**ACTIVITY:**
Output exactly the lines below, starting with the line that has "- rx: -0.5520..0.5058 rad" and going on through the line that has "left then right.", both included, and no other lines.
········
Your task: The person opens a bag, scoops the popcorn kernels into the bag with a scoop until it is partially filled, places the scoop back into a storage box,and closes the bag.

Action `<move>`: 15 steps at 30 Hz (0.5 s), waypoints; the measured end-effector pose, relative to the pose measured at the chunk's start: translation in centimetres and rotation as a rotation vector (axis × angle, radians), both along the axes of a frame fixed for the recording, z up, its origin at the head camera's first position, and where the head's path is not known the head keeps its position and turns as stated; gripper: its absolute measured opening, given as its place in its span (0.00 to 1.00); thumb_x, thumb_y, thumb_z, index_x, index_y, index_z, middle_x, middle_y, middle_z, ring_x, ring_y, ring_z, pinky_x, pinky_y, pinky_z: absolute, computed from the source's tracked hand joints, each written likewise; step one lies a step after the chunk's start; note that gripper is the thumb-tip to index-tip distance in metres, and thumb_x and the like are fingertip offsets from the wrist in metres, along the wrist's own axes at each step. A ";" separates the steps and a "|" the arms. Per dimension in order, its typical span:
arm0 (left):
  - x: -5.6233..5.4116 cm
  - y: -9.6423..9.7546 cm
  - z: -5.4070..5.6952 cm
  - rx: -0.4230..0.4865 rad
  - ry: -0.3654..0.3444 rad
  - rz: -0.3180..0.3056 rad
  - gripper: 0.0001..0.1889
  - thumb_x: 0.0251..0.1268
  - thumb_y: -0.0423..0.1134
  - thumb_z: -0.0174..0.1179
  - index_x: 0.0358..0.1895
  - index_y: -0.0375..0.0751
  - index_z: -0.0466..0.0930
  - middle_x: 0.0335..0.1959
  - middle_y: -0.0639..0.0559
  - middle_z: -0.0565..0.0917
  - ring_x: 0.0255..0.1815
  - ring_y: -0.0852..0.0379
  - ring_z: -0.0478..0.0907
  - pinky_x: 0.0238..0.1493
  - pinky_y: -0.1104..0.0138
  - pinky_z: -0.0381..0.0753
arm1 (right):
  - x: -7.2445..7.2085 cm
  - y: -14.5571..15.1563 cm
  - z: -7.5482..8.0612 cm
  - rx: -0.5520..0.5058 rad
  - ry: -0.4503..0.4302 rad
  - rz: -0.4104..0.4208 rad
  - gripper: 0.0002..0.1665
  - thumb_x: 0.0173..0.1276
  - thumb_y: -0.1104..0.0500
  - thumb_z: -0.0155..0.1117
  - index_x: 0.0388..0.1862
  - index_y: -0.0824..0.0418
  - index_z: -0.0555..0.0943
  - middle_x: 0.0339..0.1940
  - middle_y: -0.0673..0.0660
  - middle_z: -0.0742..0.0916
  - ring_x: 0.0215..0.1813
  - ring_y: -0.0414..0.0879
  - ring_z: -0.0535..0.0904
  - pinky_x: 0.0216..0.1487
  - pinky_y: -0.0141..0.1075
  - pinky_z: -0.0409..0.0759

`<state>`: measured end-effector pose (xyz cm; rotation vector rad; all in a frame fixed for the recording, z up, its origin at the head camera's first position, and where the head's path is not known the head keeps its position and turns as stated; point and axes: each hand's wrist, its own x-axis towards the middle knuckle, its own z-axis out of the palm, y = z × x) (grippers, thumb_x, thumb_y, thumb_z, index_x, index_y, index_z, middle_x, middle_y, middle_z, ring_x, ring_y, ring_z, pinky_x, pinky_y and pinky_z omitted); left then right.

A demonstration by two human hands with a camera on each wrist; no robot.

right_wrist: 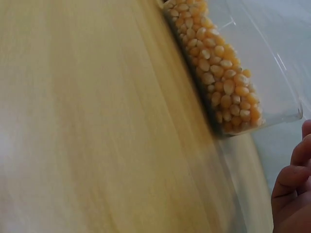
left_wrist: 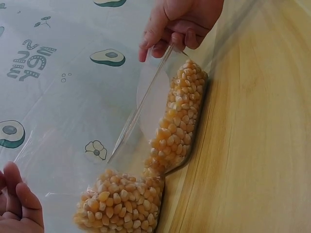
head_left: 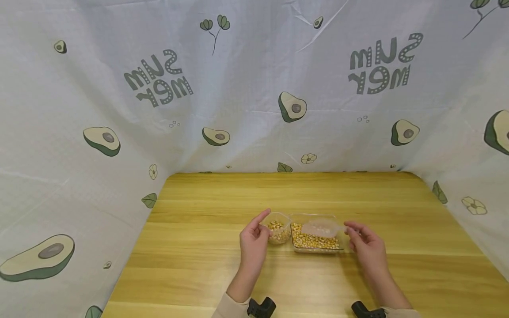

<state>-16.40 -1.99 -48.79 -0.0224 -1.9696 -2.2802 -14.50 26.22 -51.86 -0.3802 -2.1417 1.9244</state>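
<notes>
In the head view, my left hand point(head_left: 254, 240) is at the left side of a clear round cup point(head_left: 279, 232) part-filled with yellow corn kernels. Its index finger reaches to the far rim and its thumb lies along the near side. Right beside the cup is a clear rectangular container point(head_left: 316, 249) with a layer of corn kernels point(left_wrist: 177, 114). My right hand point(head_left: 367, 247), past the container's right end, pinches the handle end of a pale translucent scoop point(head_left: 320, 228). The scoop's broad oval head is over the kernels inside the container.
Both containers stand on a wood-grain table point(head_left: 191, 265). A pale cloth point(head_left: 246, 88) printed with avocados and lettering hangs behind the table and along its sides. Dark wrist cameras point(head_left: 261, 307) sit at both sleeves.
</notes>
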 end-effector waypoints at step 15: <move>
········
**RESPONSE TO THE EXERCISE:**
  - rx: -0.5520..0.5058 rad
  - ry: -0.4503..0.4302 rad
  - rz: -0.4104..0.4208 rad
  - gripper: 0.0002..0.1665
  - thumb_x: 0.0173..0.1276
  - thumb_y: -0.1104..0.0500
  - thumb_z: -0.0155..0.1117
  - index_x: 0.0388..0.1862
  - index_y: -0.0824..0.0418
  - index_z: -0.0555..0.0943
  - middle_x: 0.0339..0.1940
  - middle_y: -0.0673..0.0660
  - middle_z: -0.0742..0.0916
  - ring_x: 0.0215..0.1813
  - ring_y: -0.0414..0.0879
  - ring_z: -0.0535..0.0904
  - pinky_x: 0.0216..0.1487
  - pinky_y: -0.0141..0.1075
  - pinky_z: -0.0409..0.0759

`<state>`: measured end-effector pose (xyz cm; rotation vector rad; all in a frame fixed for the recording, z up, its origin at the head camera's first position, and where the head's path is not known the head keeps its position and turns as stated; point and axes: each hand's wrist, its own x-axis towards the middle knuckle, its own z-axis out of the palm, y = z × x) (grippers, thumb_x, thumb_y, thumb_z, index_x, index_y, index_z, middle_x, middle_y, middle_z, ring_x, ring_y, ring_z, pinky_x, pinky_y and pinky_z omitted); left then right.

There is no more to this output.